─── Input data ───

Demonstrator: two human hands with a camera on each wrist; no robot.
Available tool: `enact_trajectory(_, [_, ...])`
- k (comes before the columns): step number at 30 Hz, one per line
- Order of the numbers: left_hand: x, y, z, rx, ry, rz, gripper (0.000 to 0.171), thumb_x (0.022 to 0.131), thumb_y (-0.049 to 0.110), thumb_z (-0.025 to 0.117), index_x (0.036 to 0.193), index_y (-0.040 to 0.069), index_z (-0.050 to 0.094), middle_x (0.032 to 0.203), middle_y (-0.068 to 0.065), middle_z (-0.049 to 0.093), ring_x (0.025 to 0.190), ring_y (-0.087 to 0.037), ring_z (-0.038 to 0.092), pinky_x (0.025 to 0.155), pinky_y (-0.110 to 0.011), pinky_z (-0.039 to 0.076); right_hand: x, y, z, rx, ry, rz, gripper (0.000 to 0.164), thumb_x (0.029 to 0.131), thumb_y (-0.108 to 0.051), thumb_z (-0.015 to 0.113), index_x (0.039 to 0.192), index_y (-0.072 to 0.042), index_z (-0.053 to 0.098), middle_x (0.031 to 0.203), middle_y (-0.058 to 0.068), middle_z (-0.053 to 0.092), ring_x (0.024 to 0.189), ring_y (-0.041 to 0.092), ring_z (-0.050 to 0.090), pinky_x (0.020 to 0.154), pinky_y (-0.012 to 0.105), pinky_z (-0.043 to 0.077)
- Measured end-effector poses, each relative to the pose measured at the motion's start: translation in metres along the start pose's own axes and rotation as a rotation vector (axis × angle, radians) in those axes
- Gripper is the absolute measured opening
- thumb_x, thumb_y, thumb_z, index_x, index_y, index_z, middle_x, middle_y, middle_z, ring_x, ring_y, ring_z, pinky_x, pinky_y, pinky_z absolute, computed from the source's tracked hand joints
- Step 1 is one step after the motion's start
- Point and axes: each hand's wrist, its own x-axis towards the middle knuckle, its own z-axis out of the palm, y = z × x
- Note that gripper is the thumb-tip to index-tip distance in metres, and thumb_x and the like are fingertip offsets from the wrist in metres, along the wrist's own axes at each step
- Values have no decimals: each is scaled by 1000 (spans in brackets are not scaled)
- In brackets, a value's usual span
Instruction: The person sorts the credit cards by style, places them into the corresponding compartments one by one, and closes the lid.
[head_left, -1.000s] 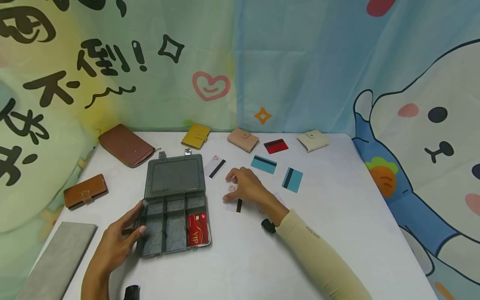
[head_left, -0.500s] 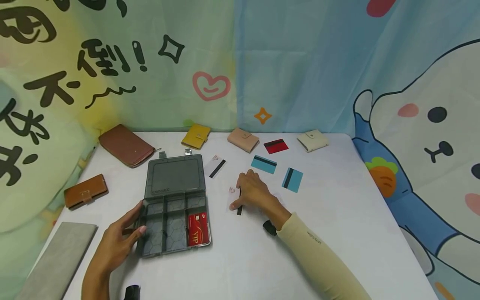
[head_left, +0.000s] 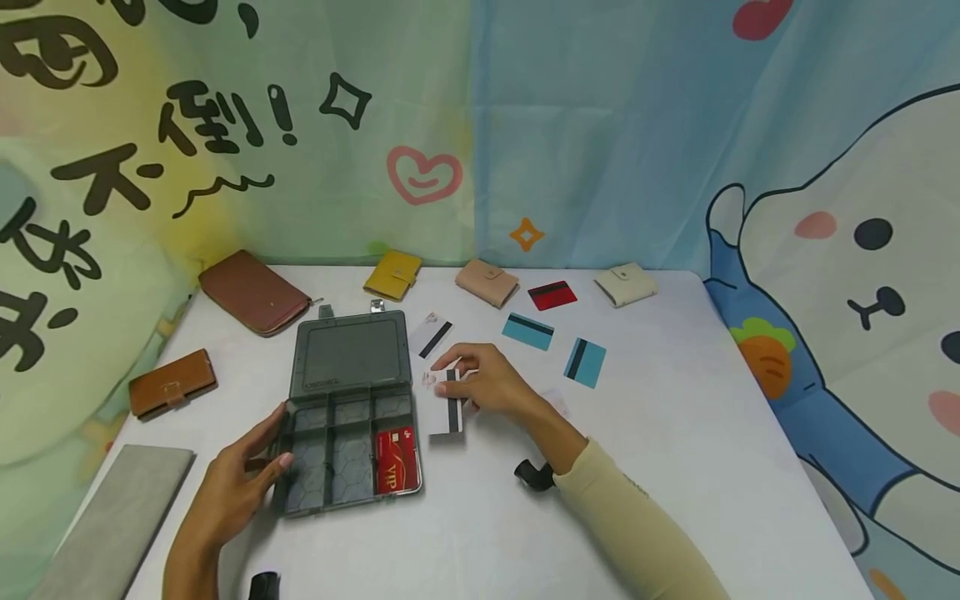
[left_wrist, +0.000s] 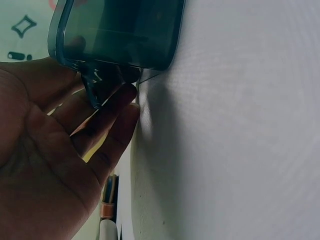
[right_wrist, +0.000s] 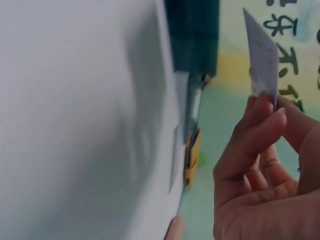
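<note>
My right hand [head_left: 491, 379] pinches a white card [head_left: 446, 408] with a dark stripe, raised just right of the box. In the right wrist view, thumb and fingers hold this card [right_wrist: 263, 57] edge-on above the table. A grey translucent compartment box [head_left: 351, 465] lies with its lid [head_left: 351, 352] folded back. One compartment holds a red VIP card [head_left: 396, 460]. At the box's left wall, my left hand [head_left: 231, 483] grips the side with thumb and fingers. In the left wrist view, the fingers reach the box's wall [left_wrist: 117, 37], partly hidden behind it.
Behind my right hand lie another white striped card [head_left: 429, 333], two blue cards [head_left: 528, 331] and a red striped card [head_left: 552, 295]. Yellow [head_left: 392, 275], pink [head_left: 487, 282] and cream [head_left: 626, 284] wallets line the back. Brown wallets [head_left: 253, 293] and a grey slab [head_left: 116, 525] are left.
My right hand has lifted the white card off the table and shifted it left toward the box. The left hand and the box have stayed put.
</note>
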Motion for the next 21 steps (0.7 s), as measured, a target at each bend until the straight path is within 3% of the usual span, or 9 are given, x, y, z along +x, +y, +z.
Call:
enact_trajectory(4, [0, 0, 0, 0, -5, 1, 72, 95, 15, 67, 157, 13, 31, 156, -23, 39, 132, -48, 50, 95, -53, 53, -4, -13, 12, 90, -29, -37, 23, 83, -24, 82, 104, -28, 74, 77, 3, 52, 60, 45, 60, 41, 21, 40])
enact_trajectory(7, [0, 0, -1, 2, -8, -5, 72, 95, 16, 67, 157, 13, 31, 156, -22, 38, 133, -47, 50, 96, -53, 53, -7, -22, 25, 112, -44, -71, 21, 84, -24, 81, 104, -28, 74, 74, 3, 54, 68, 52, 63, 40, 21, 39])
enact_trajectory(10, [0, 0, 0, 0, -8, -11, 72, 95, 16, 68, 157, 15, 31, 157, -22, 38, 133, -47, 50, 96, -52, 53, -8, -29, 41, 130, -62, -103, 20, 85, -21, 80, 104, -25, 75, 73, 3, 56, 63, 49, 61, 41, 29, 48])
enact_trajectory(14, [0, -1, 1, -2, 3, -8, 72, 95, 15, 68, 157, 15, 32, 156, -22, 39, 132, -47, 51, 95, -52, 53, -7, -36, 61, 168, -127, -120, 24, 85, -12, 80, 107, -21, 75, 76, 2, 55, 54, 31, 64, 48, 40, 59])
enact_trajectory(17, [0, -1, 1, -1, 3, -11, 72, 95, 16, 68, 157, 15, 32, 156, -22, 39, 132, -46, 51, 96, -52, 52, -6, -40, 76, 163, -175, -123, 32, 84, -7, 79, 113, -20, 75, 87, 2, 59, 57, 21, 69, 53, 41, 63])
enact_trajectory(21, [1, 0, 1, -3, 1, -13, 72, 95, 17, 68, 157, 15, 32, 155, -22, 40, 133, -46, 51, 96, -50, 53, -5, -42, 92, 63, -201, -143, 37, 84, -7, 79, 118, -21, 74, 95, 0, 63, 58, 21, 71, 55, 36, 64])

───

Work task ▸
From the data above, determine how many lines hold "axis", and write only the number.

Exercise result ▸
2